Se il ritrovamento fosse avvenuto oggi nel 2015, forse non ci sarebbe stata quell’euforia di massa, perché lo sguardo con cui guardiamo le cose si è frammentato in milioni di telefonini e di desktop mentre allora la televisione era l’unico grande occhio che guardava la realtà a nome di tutti. Sguardo frammentato oggi che va in linea con la politica del terrore dello Stato Islamico, che prima attacca ognuno di noi con immagini balorde e poi pensa di usare le armi contro gli obiettivi militari, quando noi già spaventati a più non posso da loro, non saremmo in grado di sostenere la spallata definitiva.

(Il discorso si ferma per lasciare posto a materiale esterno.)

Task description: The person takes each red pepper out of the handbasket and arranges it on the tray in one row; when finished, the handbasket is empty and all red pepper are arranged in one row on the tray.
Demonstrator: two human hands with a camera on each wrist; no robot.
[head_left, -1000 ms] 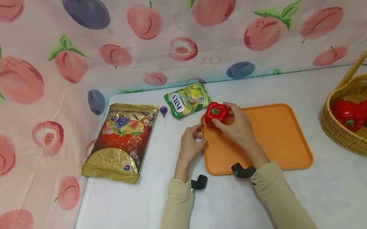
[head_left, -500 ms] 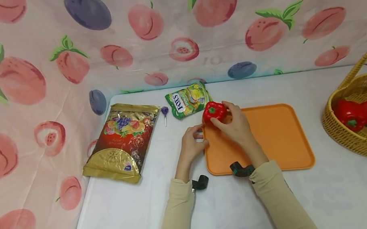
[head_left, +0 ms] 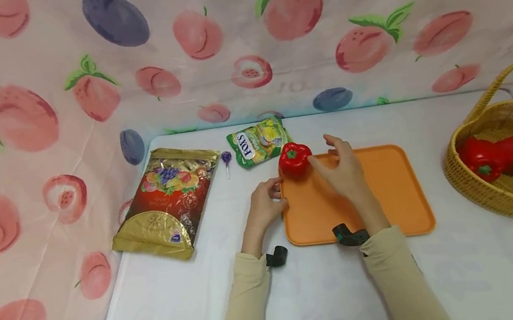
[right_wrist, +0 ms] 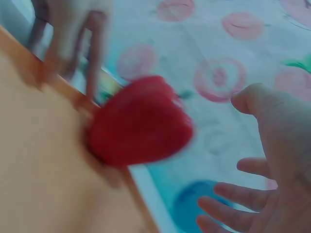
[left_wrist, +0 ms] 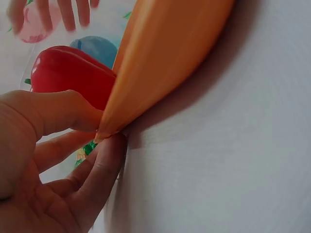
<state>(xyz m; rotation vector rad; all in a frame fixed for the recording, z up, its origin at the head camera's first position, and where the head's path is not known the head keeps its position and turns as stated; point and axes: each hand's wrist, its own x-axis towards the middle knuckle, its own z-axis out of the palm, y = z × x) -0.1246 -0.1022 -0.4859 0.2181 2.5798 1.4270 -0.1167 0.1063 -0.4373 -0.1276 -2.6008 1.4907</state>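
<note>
Green packet (head_left: 254, 145) lies behind red pepper (head_left: 295, 160), left hand (head_left: 264, 203) pinching orange tray (head_left: 391, 182), right hand (head_left: 344, 174) spread.

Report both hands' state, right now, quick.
Left hand: closed, pinching the edge of the orange tray.
Right hand: open, holding nothing, beside the red bell pepper.

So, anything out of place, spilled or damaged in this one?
Nothing looks spilled or damaged. The only slight oddity is the purple lollipop, lying loose on the table between the candy bag and the FOX'S pouch, outside both.
</note>
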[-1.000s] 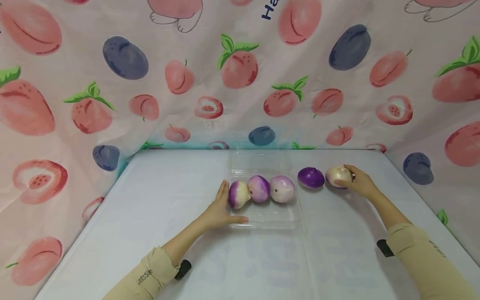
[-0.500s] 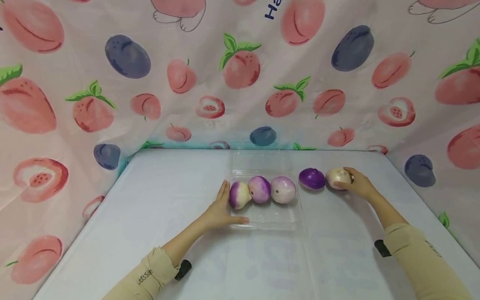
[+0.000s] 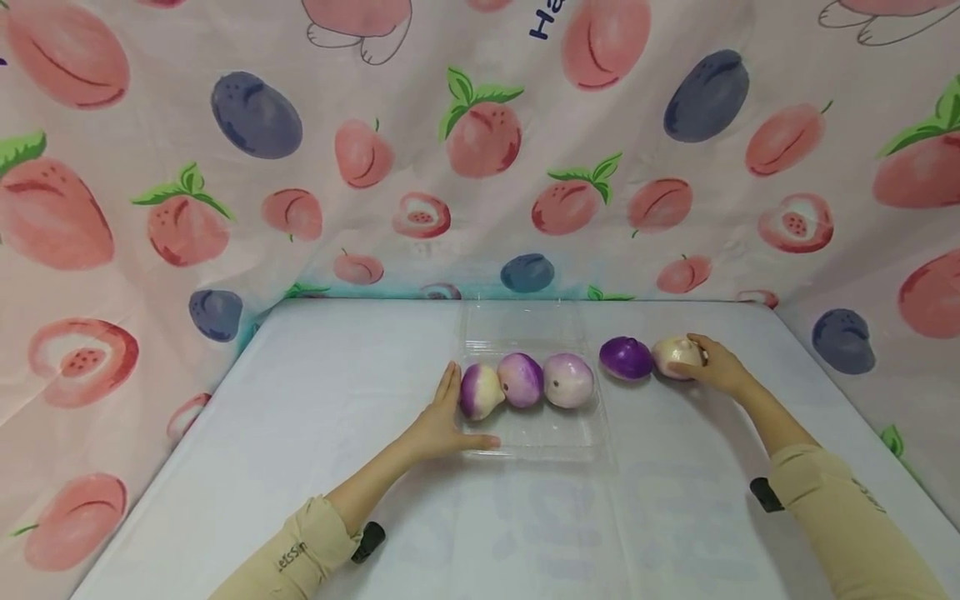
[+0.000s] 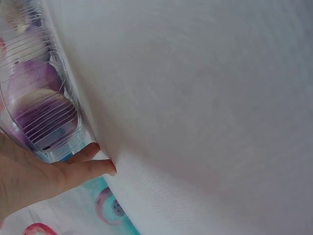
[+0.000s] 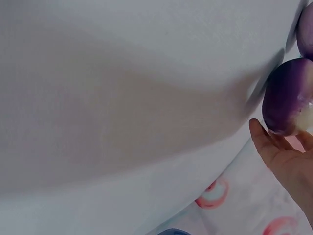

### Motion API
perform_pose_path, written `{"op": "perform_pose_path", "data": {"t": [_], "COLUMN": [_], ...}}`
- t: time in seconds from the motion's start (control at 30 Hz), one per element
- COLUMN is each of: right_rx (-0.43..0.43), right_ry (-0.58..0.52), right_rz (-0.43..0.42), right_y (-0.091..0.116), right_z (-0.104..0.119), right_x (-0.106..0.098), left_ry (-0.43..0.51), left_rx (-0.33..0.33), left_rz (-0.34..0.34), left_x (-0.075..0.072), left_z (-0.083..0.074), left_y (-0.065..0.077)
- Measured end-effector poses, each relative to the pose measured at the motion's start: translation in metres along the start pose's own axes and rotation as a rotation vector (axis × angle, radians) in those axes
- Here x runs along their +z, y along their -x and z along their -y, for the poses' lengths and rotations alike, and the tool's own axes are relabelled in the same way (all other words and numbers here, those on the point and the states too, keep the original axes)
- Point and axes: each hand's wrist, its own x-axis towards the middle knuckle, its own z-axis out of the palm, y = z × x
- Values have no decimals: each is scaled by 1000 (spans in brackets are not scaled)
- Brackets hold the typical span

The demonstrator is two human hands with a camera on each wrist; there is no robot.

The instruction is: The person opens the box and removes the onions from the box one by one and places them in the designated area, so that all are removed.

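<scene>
A clear plastic clamshell box lies with its lid folded back on the table. In its tray, three purple-and-white onions sit in a row: a left onion, a middle onion and a right onion. My left hand rests at the box's left side, fingers straight along the wall and thumb by the front edge. To the right of the box lies a deep purple onion. Beside it, my right hand holds a cream-topped onion between thumb and fingers; the right wrist view shows its purple side.
The table has a white cover. Behind and beside it hangs a fruit-printed cloth. The box lid extends toward the table's back edge.
Hardly anything differs. The whole head view has shifted slightly, while both hands and the onions keep their places.
</scene>
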Motion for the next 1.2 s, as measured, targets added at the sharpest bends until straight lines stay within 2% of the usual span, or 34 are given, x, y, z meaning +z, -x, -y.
{"op": "perform_pose_path", "data": {"t": [0.2,0.43,0.7,0.9,1.13,1.2], "right_rx": [-37,-86,-51,-106,-186,-197], "right_ry": [-18,26,13,24,3,-22], "right_rz": [-5,-54,-61,-175,-369,-401], "right_y": [0,2,0,4,11,12], "right_z": [-2,-1,4,10,20,24], "right_x": [0,-1,-3,-1,7,9], "left_ry": [-1,-13,0,0,0,-2], "left_rx": [3,3,-3,4,-3,-3], "left_rz": [0,-1,-2,-4,0,0], "left_x": [0,0,-1,-2,-1,-1], "left_z": [-1,-2,-3,-2,-2,-3], "left_y": [0,1,1,1,2,2]}}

Negli anni 70, l’uomo da poco era andato sulla luna, i naufraghi si perdevano ancora nel mare, come era successo nel 1978 ad Ambrogio Fogar ritrovato per caso dopo 78 giorni alla deriva da una nave mercantile nell’Atlantico meridionale, non c’era il bancomat ed i talebani non avevano ancora fatto saltare con la dinamite le secolari statue di Budda di Bamiyan. Era un mondo dove lo spazio lievitava con lo sguardo, il tempo con la fantasia e per spedire una lettera non c’era bisogno di una @, ma di un francobollo da leccare prima di essere incollato sulla busta. Non era un mondo felice, ma era meno inquinato e convulso, comunque pieno di speranze. La chirurgia plastica non era ancora uno spettacolo da prima serata, non si esibivano i tagliagole come se fossero i boia del giudizio universale e non si buttavano in pasto alle persone questi orrendi filmati, come si faceva nell’antichità quando nella città assediata si buttavano con le baliste i corpi dei soldati uccisi, le carogne degli animali, per diffondere sia la peste che il terrore.

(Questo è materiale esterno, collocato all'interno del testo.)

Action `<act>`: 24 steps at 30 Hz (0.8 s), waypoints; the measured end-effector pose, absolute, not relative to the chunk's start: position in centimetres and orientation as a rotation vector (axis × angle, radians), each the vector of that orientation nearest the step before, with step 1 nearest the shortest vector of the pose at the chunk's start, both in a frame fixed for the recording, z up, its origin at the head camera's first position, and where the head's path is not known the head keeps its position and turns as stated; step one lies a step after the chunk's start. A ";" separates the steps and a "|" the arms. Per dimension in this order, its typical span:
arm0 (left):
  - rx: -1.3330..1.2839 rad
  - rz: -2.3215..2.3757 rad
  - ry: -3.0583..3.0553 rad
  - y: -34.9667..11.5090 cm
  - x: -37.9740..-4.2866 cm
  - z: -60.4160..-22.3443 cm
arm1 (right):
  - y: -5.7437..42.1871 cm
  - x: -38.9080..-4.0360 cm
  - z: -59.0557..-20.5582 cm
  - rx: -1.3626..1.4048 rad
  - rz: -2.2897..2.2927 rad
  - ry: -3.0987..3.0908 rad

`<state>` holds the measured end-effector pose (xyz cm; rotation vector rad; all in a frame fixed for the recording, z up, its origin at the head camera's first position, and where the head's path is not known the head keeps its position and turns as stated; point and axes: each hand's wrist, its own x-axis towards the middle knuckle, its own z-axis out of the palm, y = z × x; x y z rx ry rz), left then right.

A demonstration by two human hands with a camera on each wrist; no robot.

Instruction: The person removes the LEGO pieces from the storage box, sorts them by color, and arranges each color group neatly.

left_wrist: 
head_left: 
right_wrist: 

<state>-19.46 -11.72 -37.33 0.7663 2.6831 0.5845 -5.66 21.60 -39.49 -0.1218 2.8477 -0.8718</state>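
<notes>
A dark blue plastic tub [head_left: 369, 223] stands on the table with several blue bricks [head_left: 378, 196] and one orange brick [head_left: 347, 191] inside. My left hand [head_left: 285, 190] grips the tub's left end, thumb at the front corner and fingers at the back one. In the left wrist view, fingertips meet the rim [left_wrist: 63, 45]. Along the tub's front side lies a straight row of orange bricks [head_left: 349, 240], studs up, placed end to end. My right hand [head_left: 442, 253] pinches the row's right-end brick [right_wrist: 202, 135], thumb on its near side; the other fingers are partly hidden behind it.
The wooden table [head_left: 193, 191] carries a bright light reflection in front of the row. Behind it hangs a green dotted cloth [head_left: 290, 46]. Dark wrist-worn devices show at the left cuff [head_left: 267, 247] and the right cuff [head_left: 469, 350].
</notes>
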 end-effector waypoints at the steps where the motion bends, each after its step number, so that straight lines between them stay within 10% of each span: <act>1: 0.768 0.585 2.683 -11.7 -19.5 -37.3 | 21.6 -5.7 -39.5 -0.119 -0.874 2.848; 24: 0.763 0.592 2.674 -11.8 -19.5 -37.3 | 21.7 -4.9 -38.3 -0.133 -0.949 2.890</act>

E allora per capire oggi se quel ritrovamento sia stato solo un grande evento televisivo oppure una reale crescita spirituale per me e/o per l’intero paese Italia, tanto da difenderli con i nostri petti se qualcuno volesse distruggerli, ho immaginato di ributtare in acque più profonde i due puponi venuti da lontano. Cosa perderemmo noi tutti se non ci fossero più le due sentinelle a presidiare una sponda dello stretto? Una rendita per il turismo calabrese, ovvio, ma anche un senso profondo del tempo. Le stanze dei nostri cuori diventerebbero più piccole e i gabbiani della nostra immaginazione non riuscirebbero più a prendere il volo. Non rimpiango il passato ma una cosa non ritrovo più fra noi e meno che mai nei profanatori di musei. Non ritrovo più lo stupore/terrore verso la profondità del tempo. Mentre da un lato ci accorgiamo che la nostra vita è solo un battito di ciglia (e quindi la figura del cecchino del film American sniper diventa tremenda, perché lui davvero con battito di ciglia uccide), dall’altro lato crediamo che questo bicchierone di plastica nel quale sono alloggiati gli anni della nostra vita possa contenerne tantissimi da non finire mai, come i pop corn quando siamo a cinema. Viviamo in un mondo dove l’infanzia dura poco, la vecchiaia sembra non esistere più e tutti aspiriamo a una eterna giovinezza, figlia illegittima della ricchezza, che dovrebbe mantenerci perenni e felici come le statue ritrovate. Certo, potremmo ancora sbarazzarci di loro, e dello stupore profondo che ci trasmettono, in altro modo: fare delle copie di plastica da mettere ad ogni angolo di strada e a questo punto la copia ucciderebbe l’originale e l’idea del tempo profondo ad esso legata. Potremmo anche moltiplicare all’infinito lo stesso modello, riempiendo tutti gli spazi con le copie e quindi lo spazio ucciderebbe il tempo.
Poi mi rendo conto che siamo alberi con rami nodosi, ulivi dalle radici sconosciute, su di noi il tempo scava solchi, come lo fa sull’intonaco dei muri. Il tempo non esiste senza i suoi monumenti, a volte li seppellisce nel profondo del mare, a volte li fa rinascere nel cuore degli uomini, altre volte li sospende nell’aria, in attesa che qualcuno li veda, per farli cogliere quando il tempo è maturo.